---- Dataset section
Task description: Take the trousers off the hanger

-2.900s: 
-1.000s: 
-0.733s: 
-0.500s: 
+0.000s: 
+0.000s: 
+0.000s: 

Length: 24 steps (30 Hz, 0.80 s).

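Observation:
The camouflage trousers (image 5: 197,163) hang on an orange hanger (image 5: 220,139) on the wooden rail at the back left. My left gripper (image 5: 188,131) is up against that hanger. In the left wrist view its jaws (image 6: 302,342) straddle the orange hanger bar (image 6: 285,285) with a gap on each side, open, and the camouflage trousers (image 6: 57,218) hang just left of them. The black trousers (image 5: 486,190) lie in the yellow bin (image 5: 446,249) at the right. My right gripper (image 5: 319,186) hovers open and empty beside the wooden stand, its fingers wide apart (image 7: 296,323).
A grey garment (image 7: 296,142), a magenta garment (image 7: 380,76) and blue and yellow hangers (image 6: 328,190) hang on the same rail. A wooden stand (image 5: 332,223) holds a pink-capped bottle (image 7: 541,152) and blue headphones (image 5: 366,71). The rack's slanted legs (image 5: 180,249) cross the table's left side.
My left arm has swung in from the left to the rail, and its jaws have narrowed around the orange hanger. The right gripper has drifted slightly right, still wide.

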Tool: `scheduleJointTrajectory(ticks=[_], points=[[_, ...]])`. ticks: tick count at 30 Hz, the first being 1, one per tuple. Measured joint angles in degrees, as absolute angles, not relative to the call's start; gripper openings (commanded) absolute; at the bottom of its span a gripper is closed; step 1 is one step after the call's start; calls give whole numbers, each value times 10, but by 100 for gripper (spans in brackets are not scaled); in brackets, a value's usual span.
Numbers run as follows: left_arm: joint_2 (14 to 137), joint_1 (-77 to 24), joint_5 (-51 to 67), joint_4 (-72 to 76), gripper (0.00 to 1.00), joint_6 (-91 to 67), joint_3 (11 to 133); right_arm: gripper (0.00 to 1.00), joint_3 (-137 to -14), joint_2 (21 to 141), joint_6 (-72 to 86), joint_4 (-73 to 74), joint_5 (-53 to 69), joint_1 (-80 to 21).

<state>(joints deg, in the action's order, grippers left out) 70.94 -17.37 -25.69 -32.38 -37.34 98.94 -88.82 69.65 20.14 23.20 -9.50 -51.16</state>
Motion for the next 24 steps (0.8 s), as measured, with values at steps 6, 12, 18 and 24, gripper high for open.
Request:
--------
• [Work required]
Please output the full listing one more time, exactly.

• [Problem solution]
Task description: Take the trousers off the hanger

-2.900s: 
-1.000s: 
-0.733s: 
-0.500s: 
+0.000s: 
+0.000s: 
+0.000s: 

Length: 24 steps (30 Hz, 0.80 s).

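Observation:
The camouflage trousers (image 5: 197,163) hang on an orange hanger (image 5: 220,139) on the wooden rail at the back left. My left gripper (image 5: 188,131) is up against that hanger. In the left wrist view its jaws (image 6: 302,342) straddle the orange hanger bar (image 6: 285,285) with a gap on each side, open, and the camouflage trousers (image 6: 57,218) hang just left of them. The black trousers (image 5: 486,190) lie in the yellow bin (image 5: 446,249) at the right. My right gripper (image 5: 319,186) hovers open and empty beside the wooden stand, its fingers wide apart (image 7: 296,323).
A grey garment (image 7: 296,142), a magenta garment (image 7: 380,76) and blue and yellow hangers (image 6: 328,190) hang on the same rail. A wooden stand (image 5: 332,223) holds a pink-capped bottle (image 7: 541,152) and blue headphones (image 5: 366,71). The rack's slanted legs (image 5: 180,249) cross the table's left side.
My left arm has swung in from the left to the rail, and its jaws have narrowed around the orange hanger. The right gripper has drifted slightly right, still wide.
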
Tool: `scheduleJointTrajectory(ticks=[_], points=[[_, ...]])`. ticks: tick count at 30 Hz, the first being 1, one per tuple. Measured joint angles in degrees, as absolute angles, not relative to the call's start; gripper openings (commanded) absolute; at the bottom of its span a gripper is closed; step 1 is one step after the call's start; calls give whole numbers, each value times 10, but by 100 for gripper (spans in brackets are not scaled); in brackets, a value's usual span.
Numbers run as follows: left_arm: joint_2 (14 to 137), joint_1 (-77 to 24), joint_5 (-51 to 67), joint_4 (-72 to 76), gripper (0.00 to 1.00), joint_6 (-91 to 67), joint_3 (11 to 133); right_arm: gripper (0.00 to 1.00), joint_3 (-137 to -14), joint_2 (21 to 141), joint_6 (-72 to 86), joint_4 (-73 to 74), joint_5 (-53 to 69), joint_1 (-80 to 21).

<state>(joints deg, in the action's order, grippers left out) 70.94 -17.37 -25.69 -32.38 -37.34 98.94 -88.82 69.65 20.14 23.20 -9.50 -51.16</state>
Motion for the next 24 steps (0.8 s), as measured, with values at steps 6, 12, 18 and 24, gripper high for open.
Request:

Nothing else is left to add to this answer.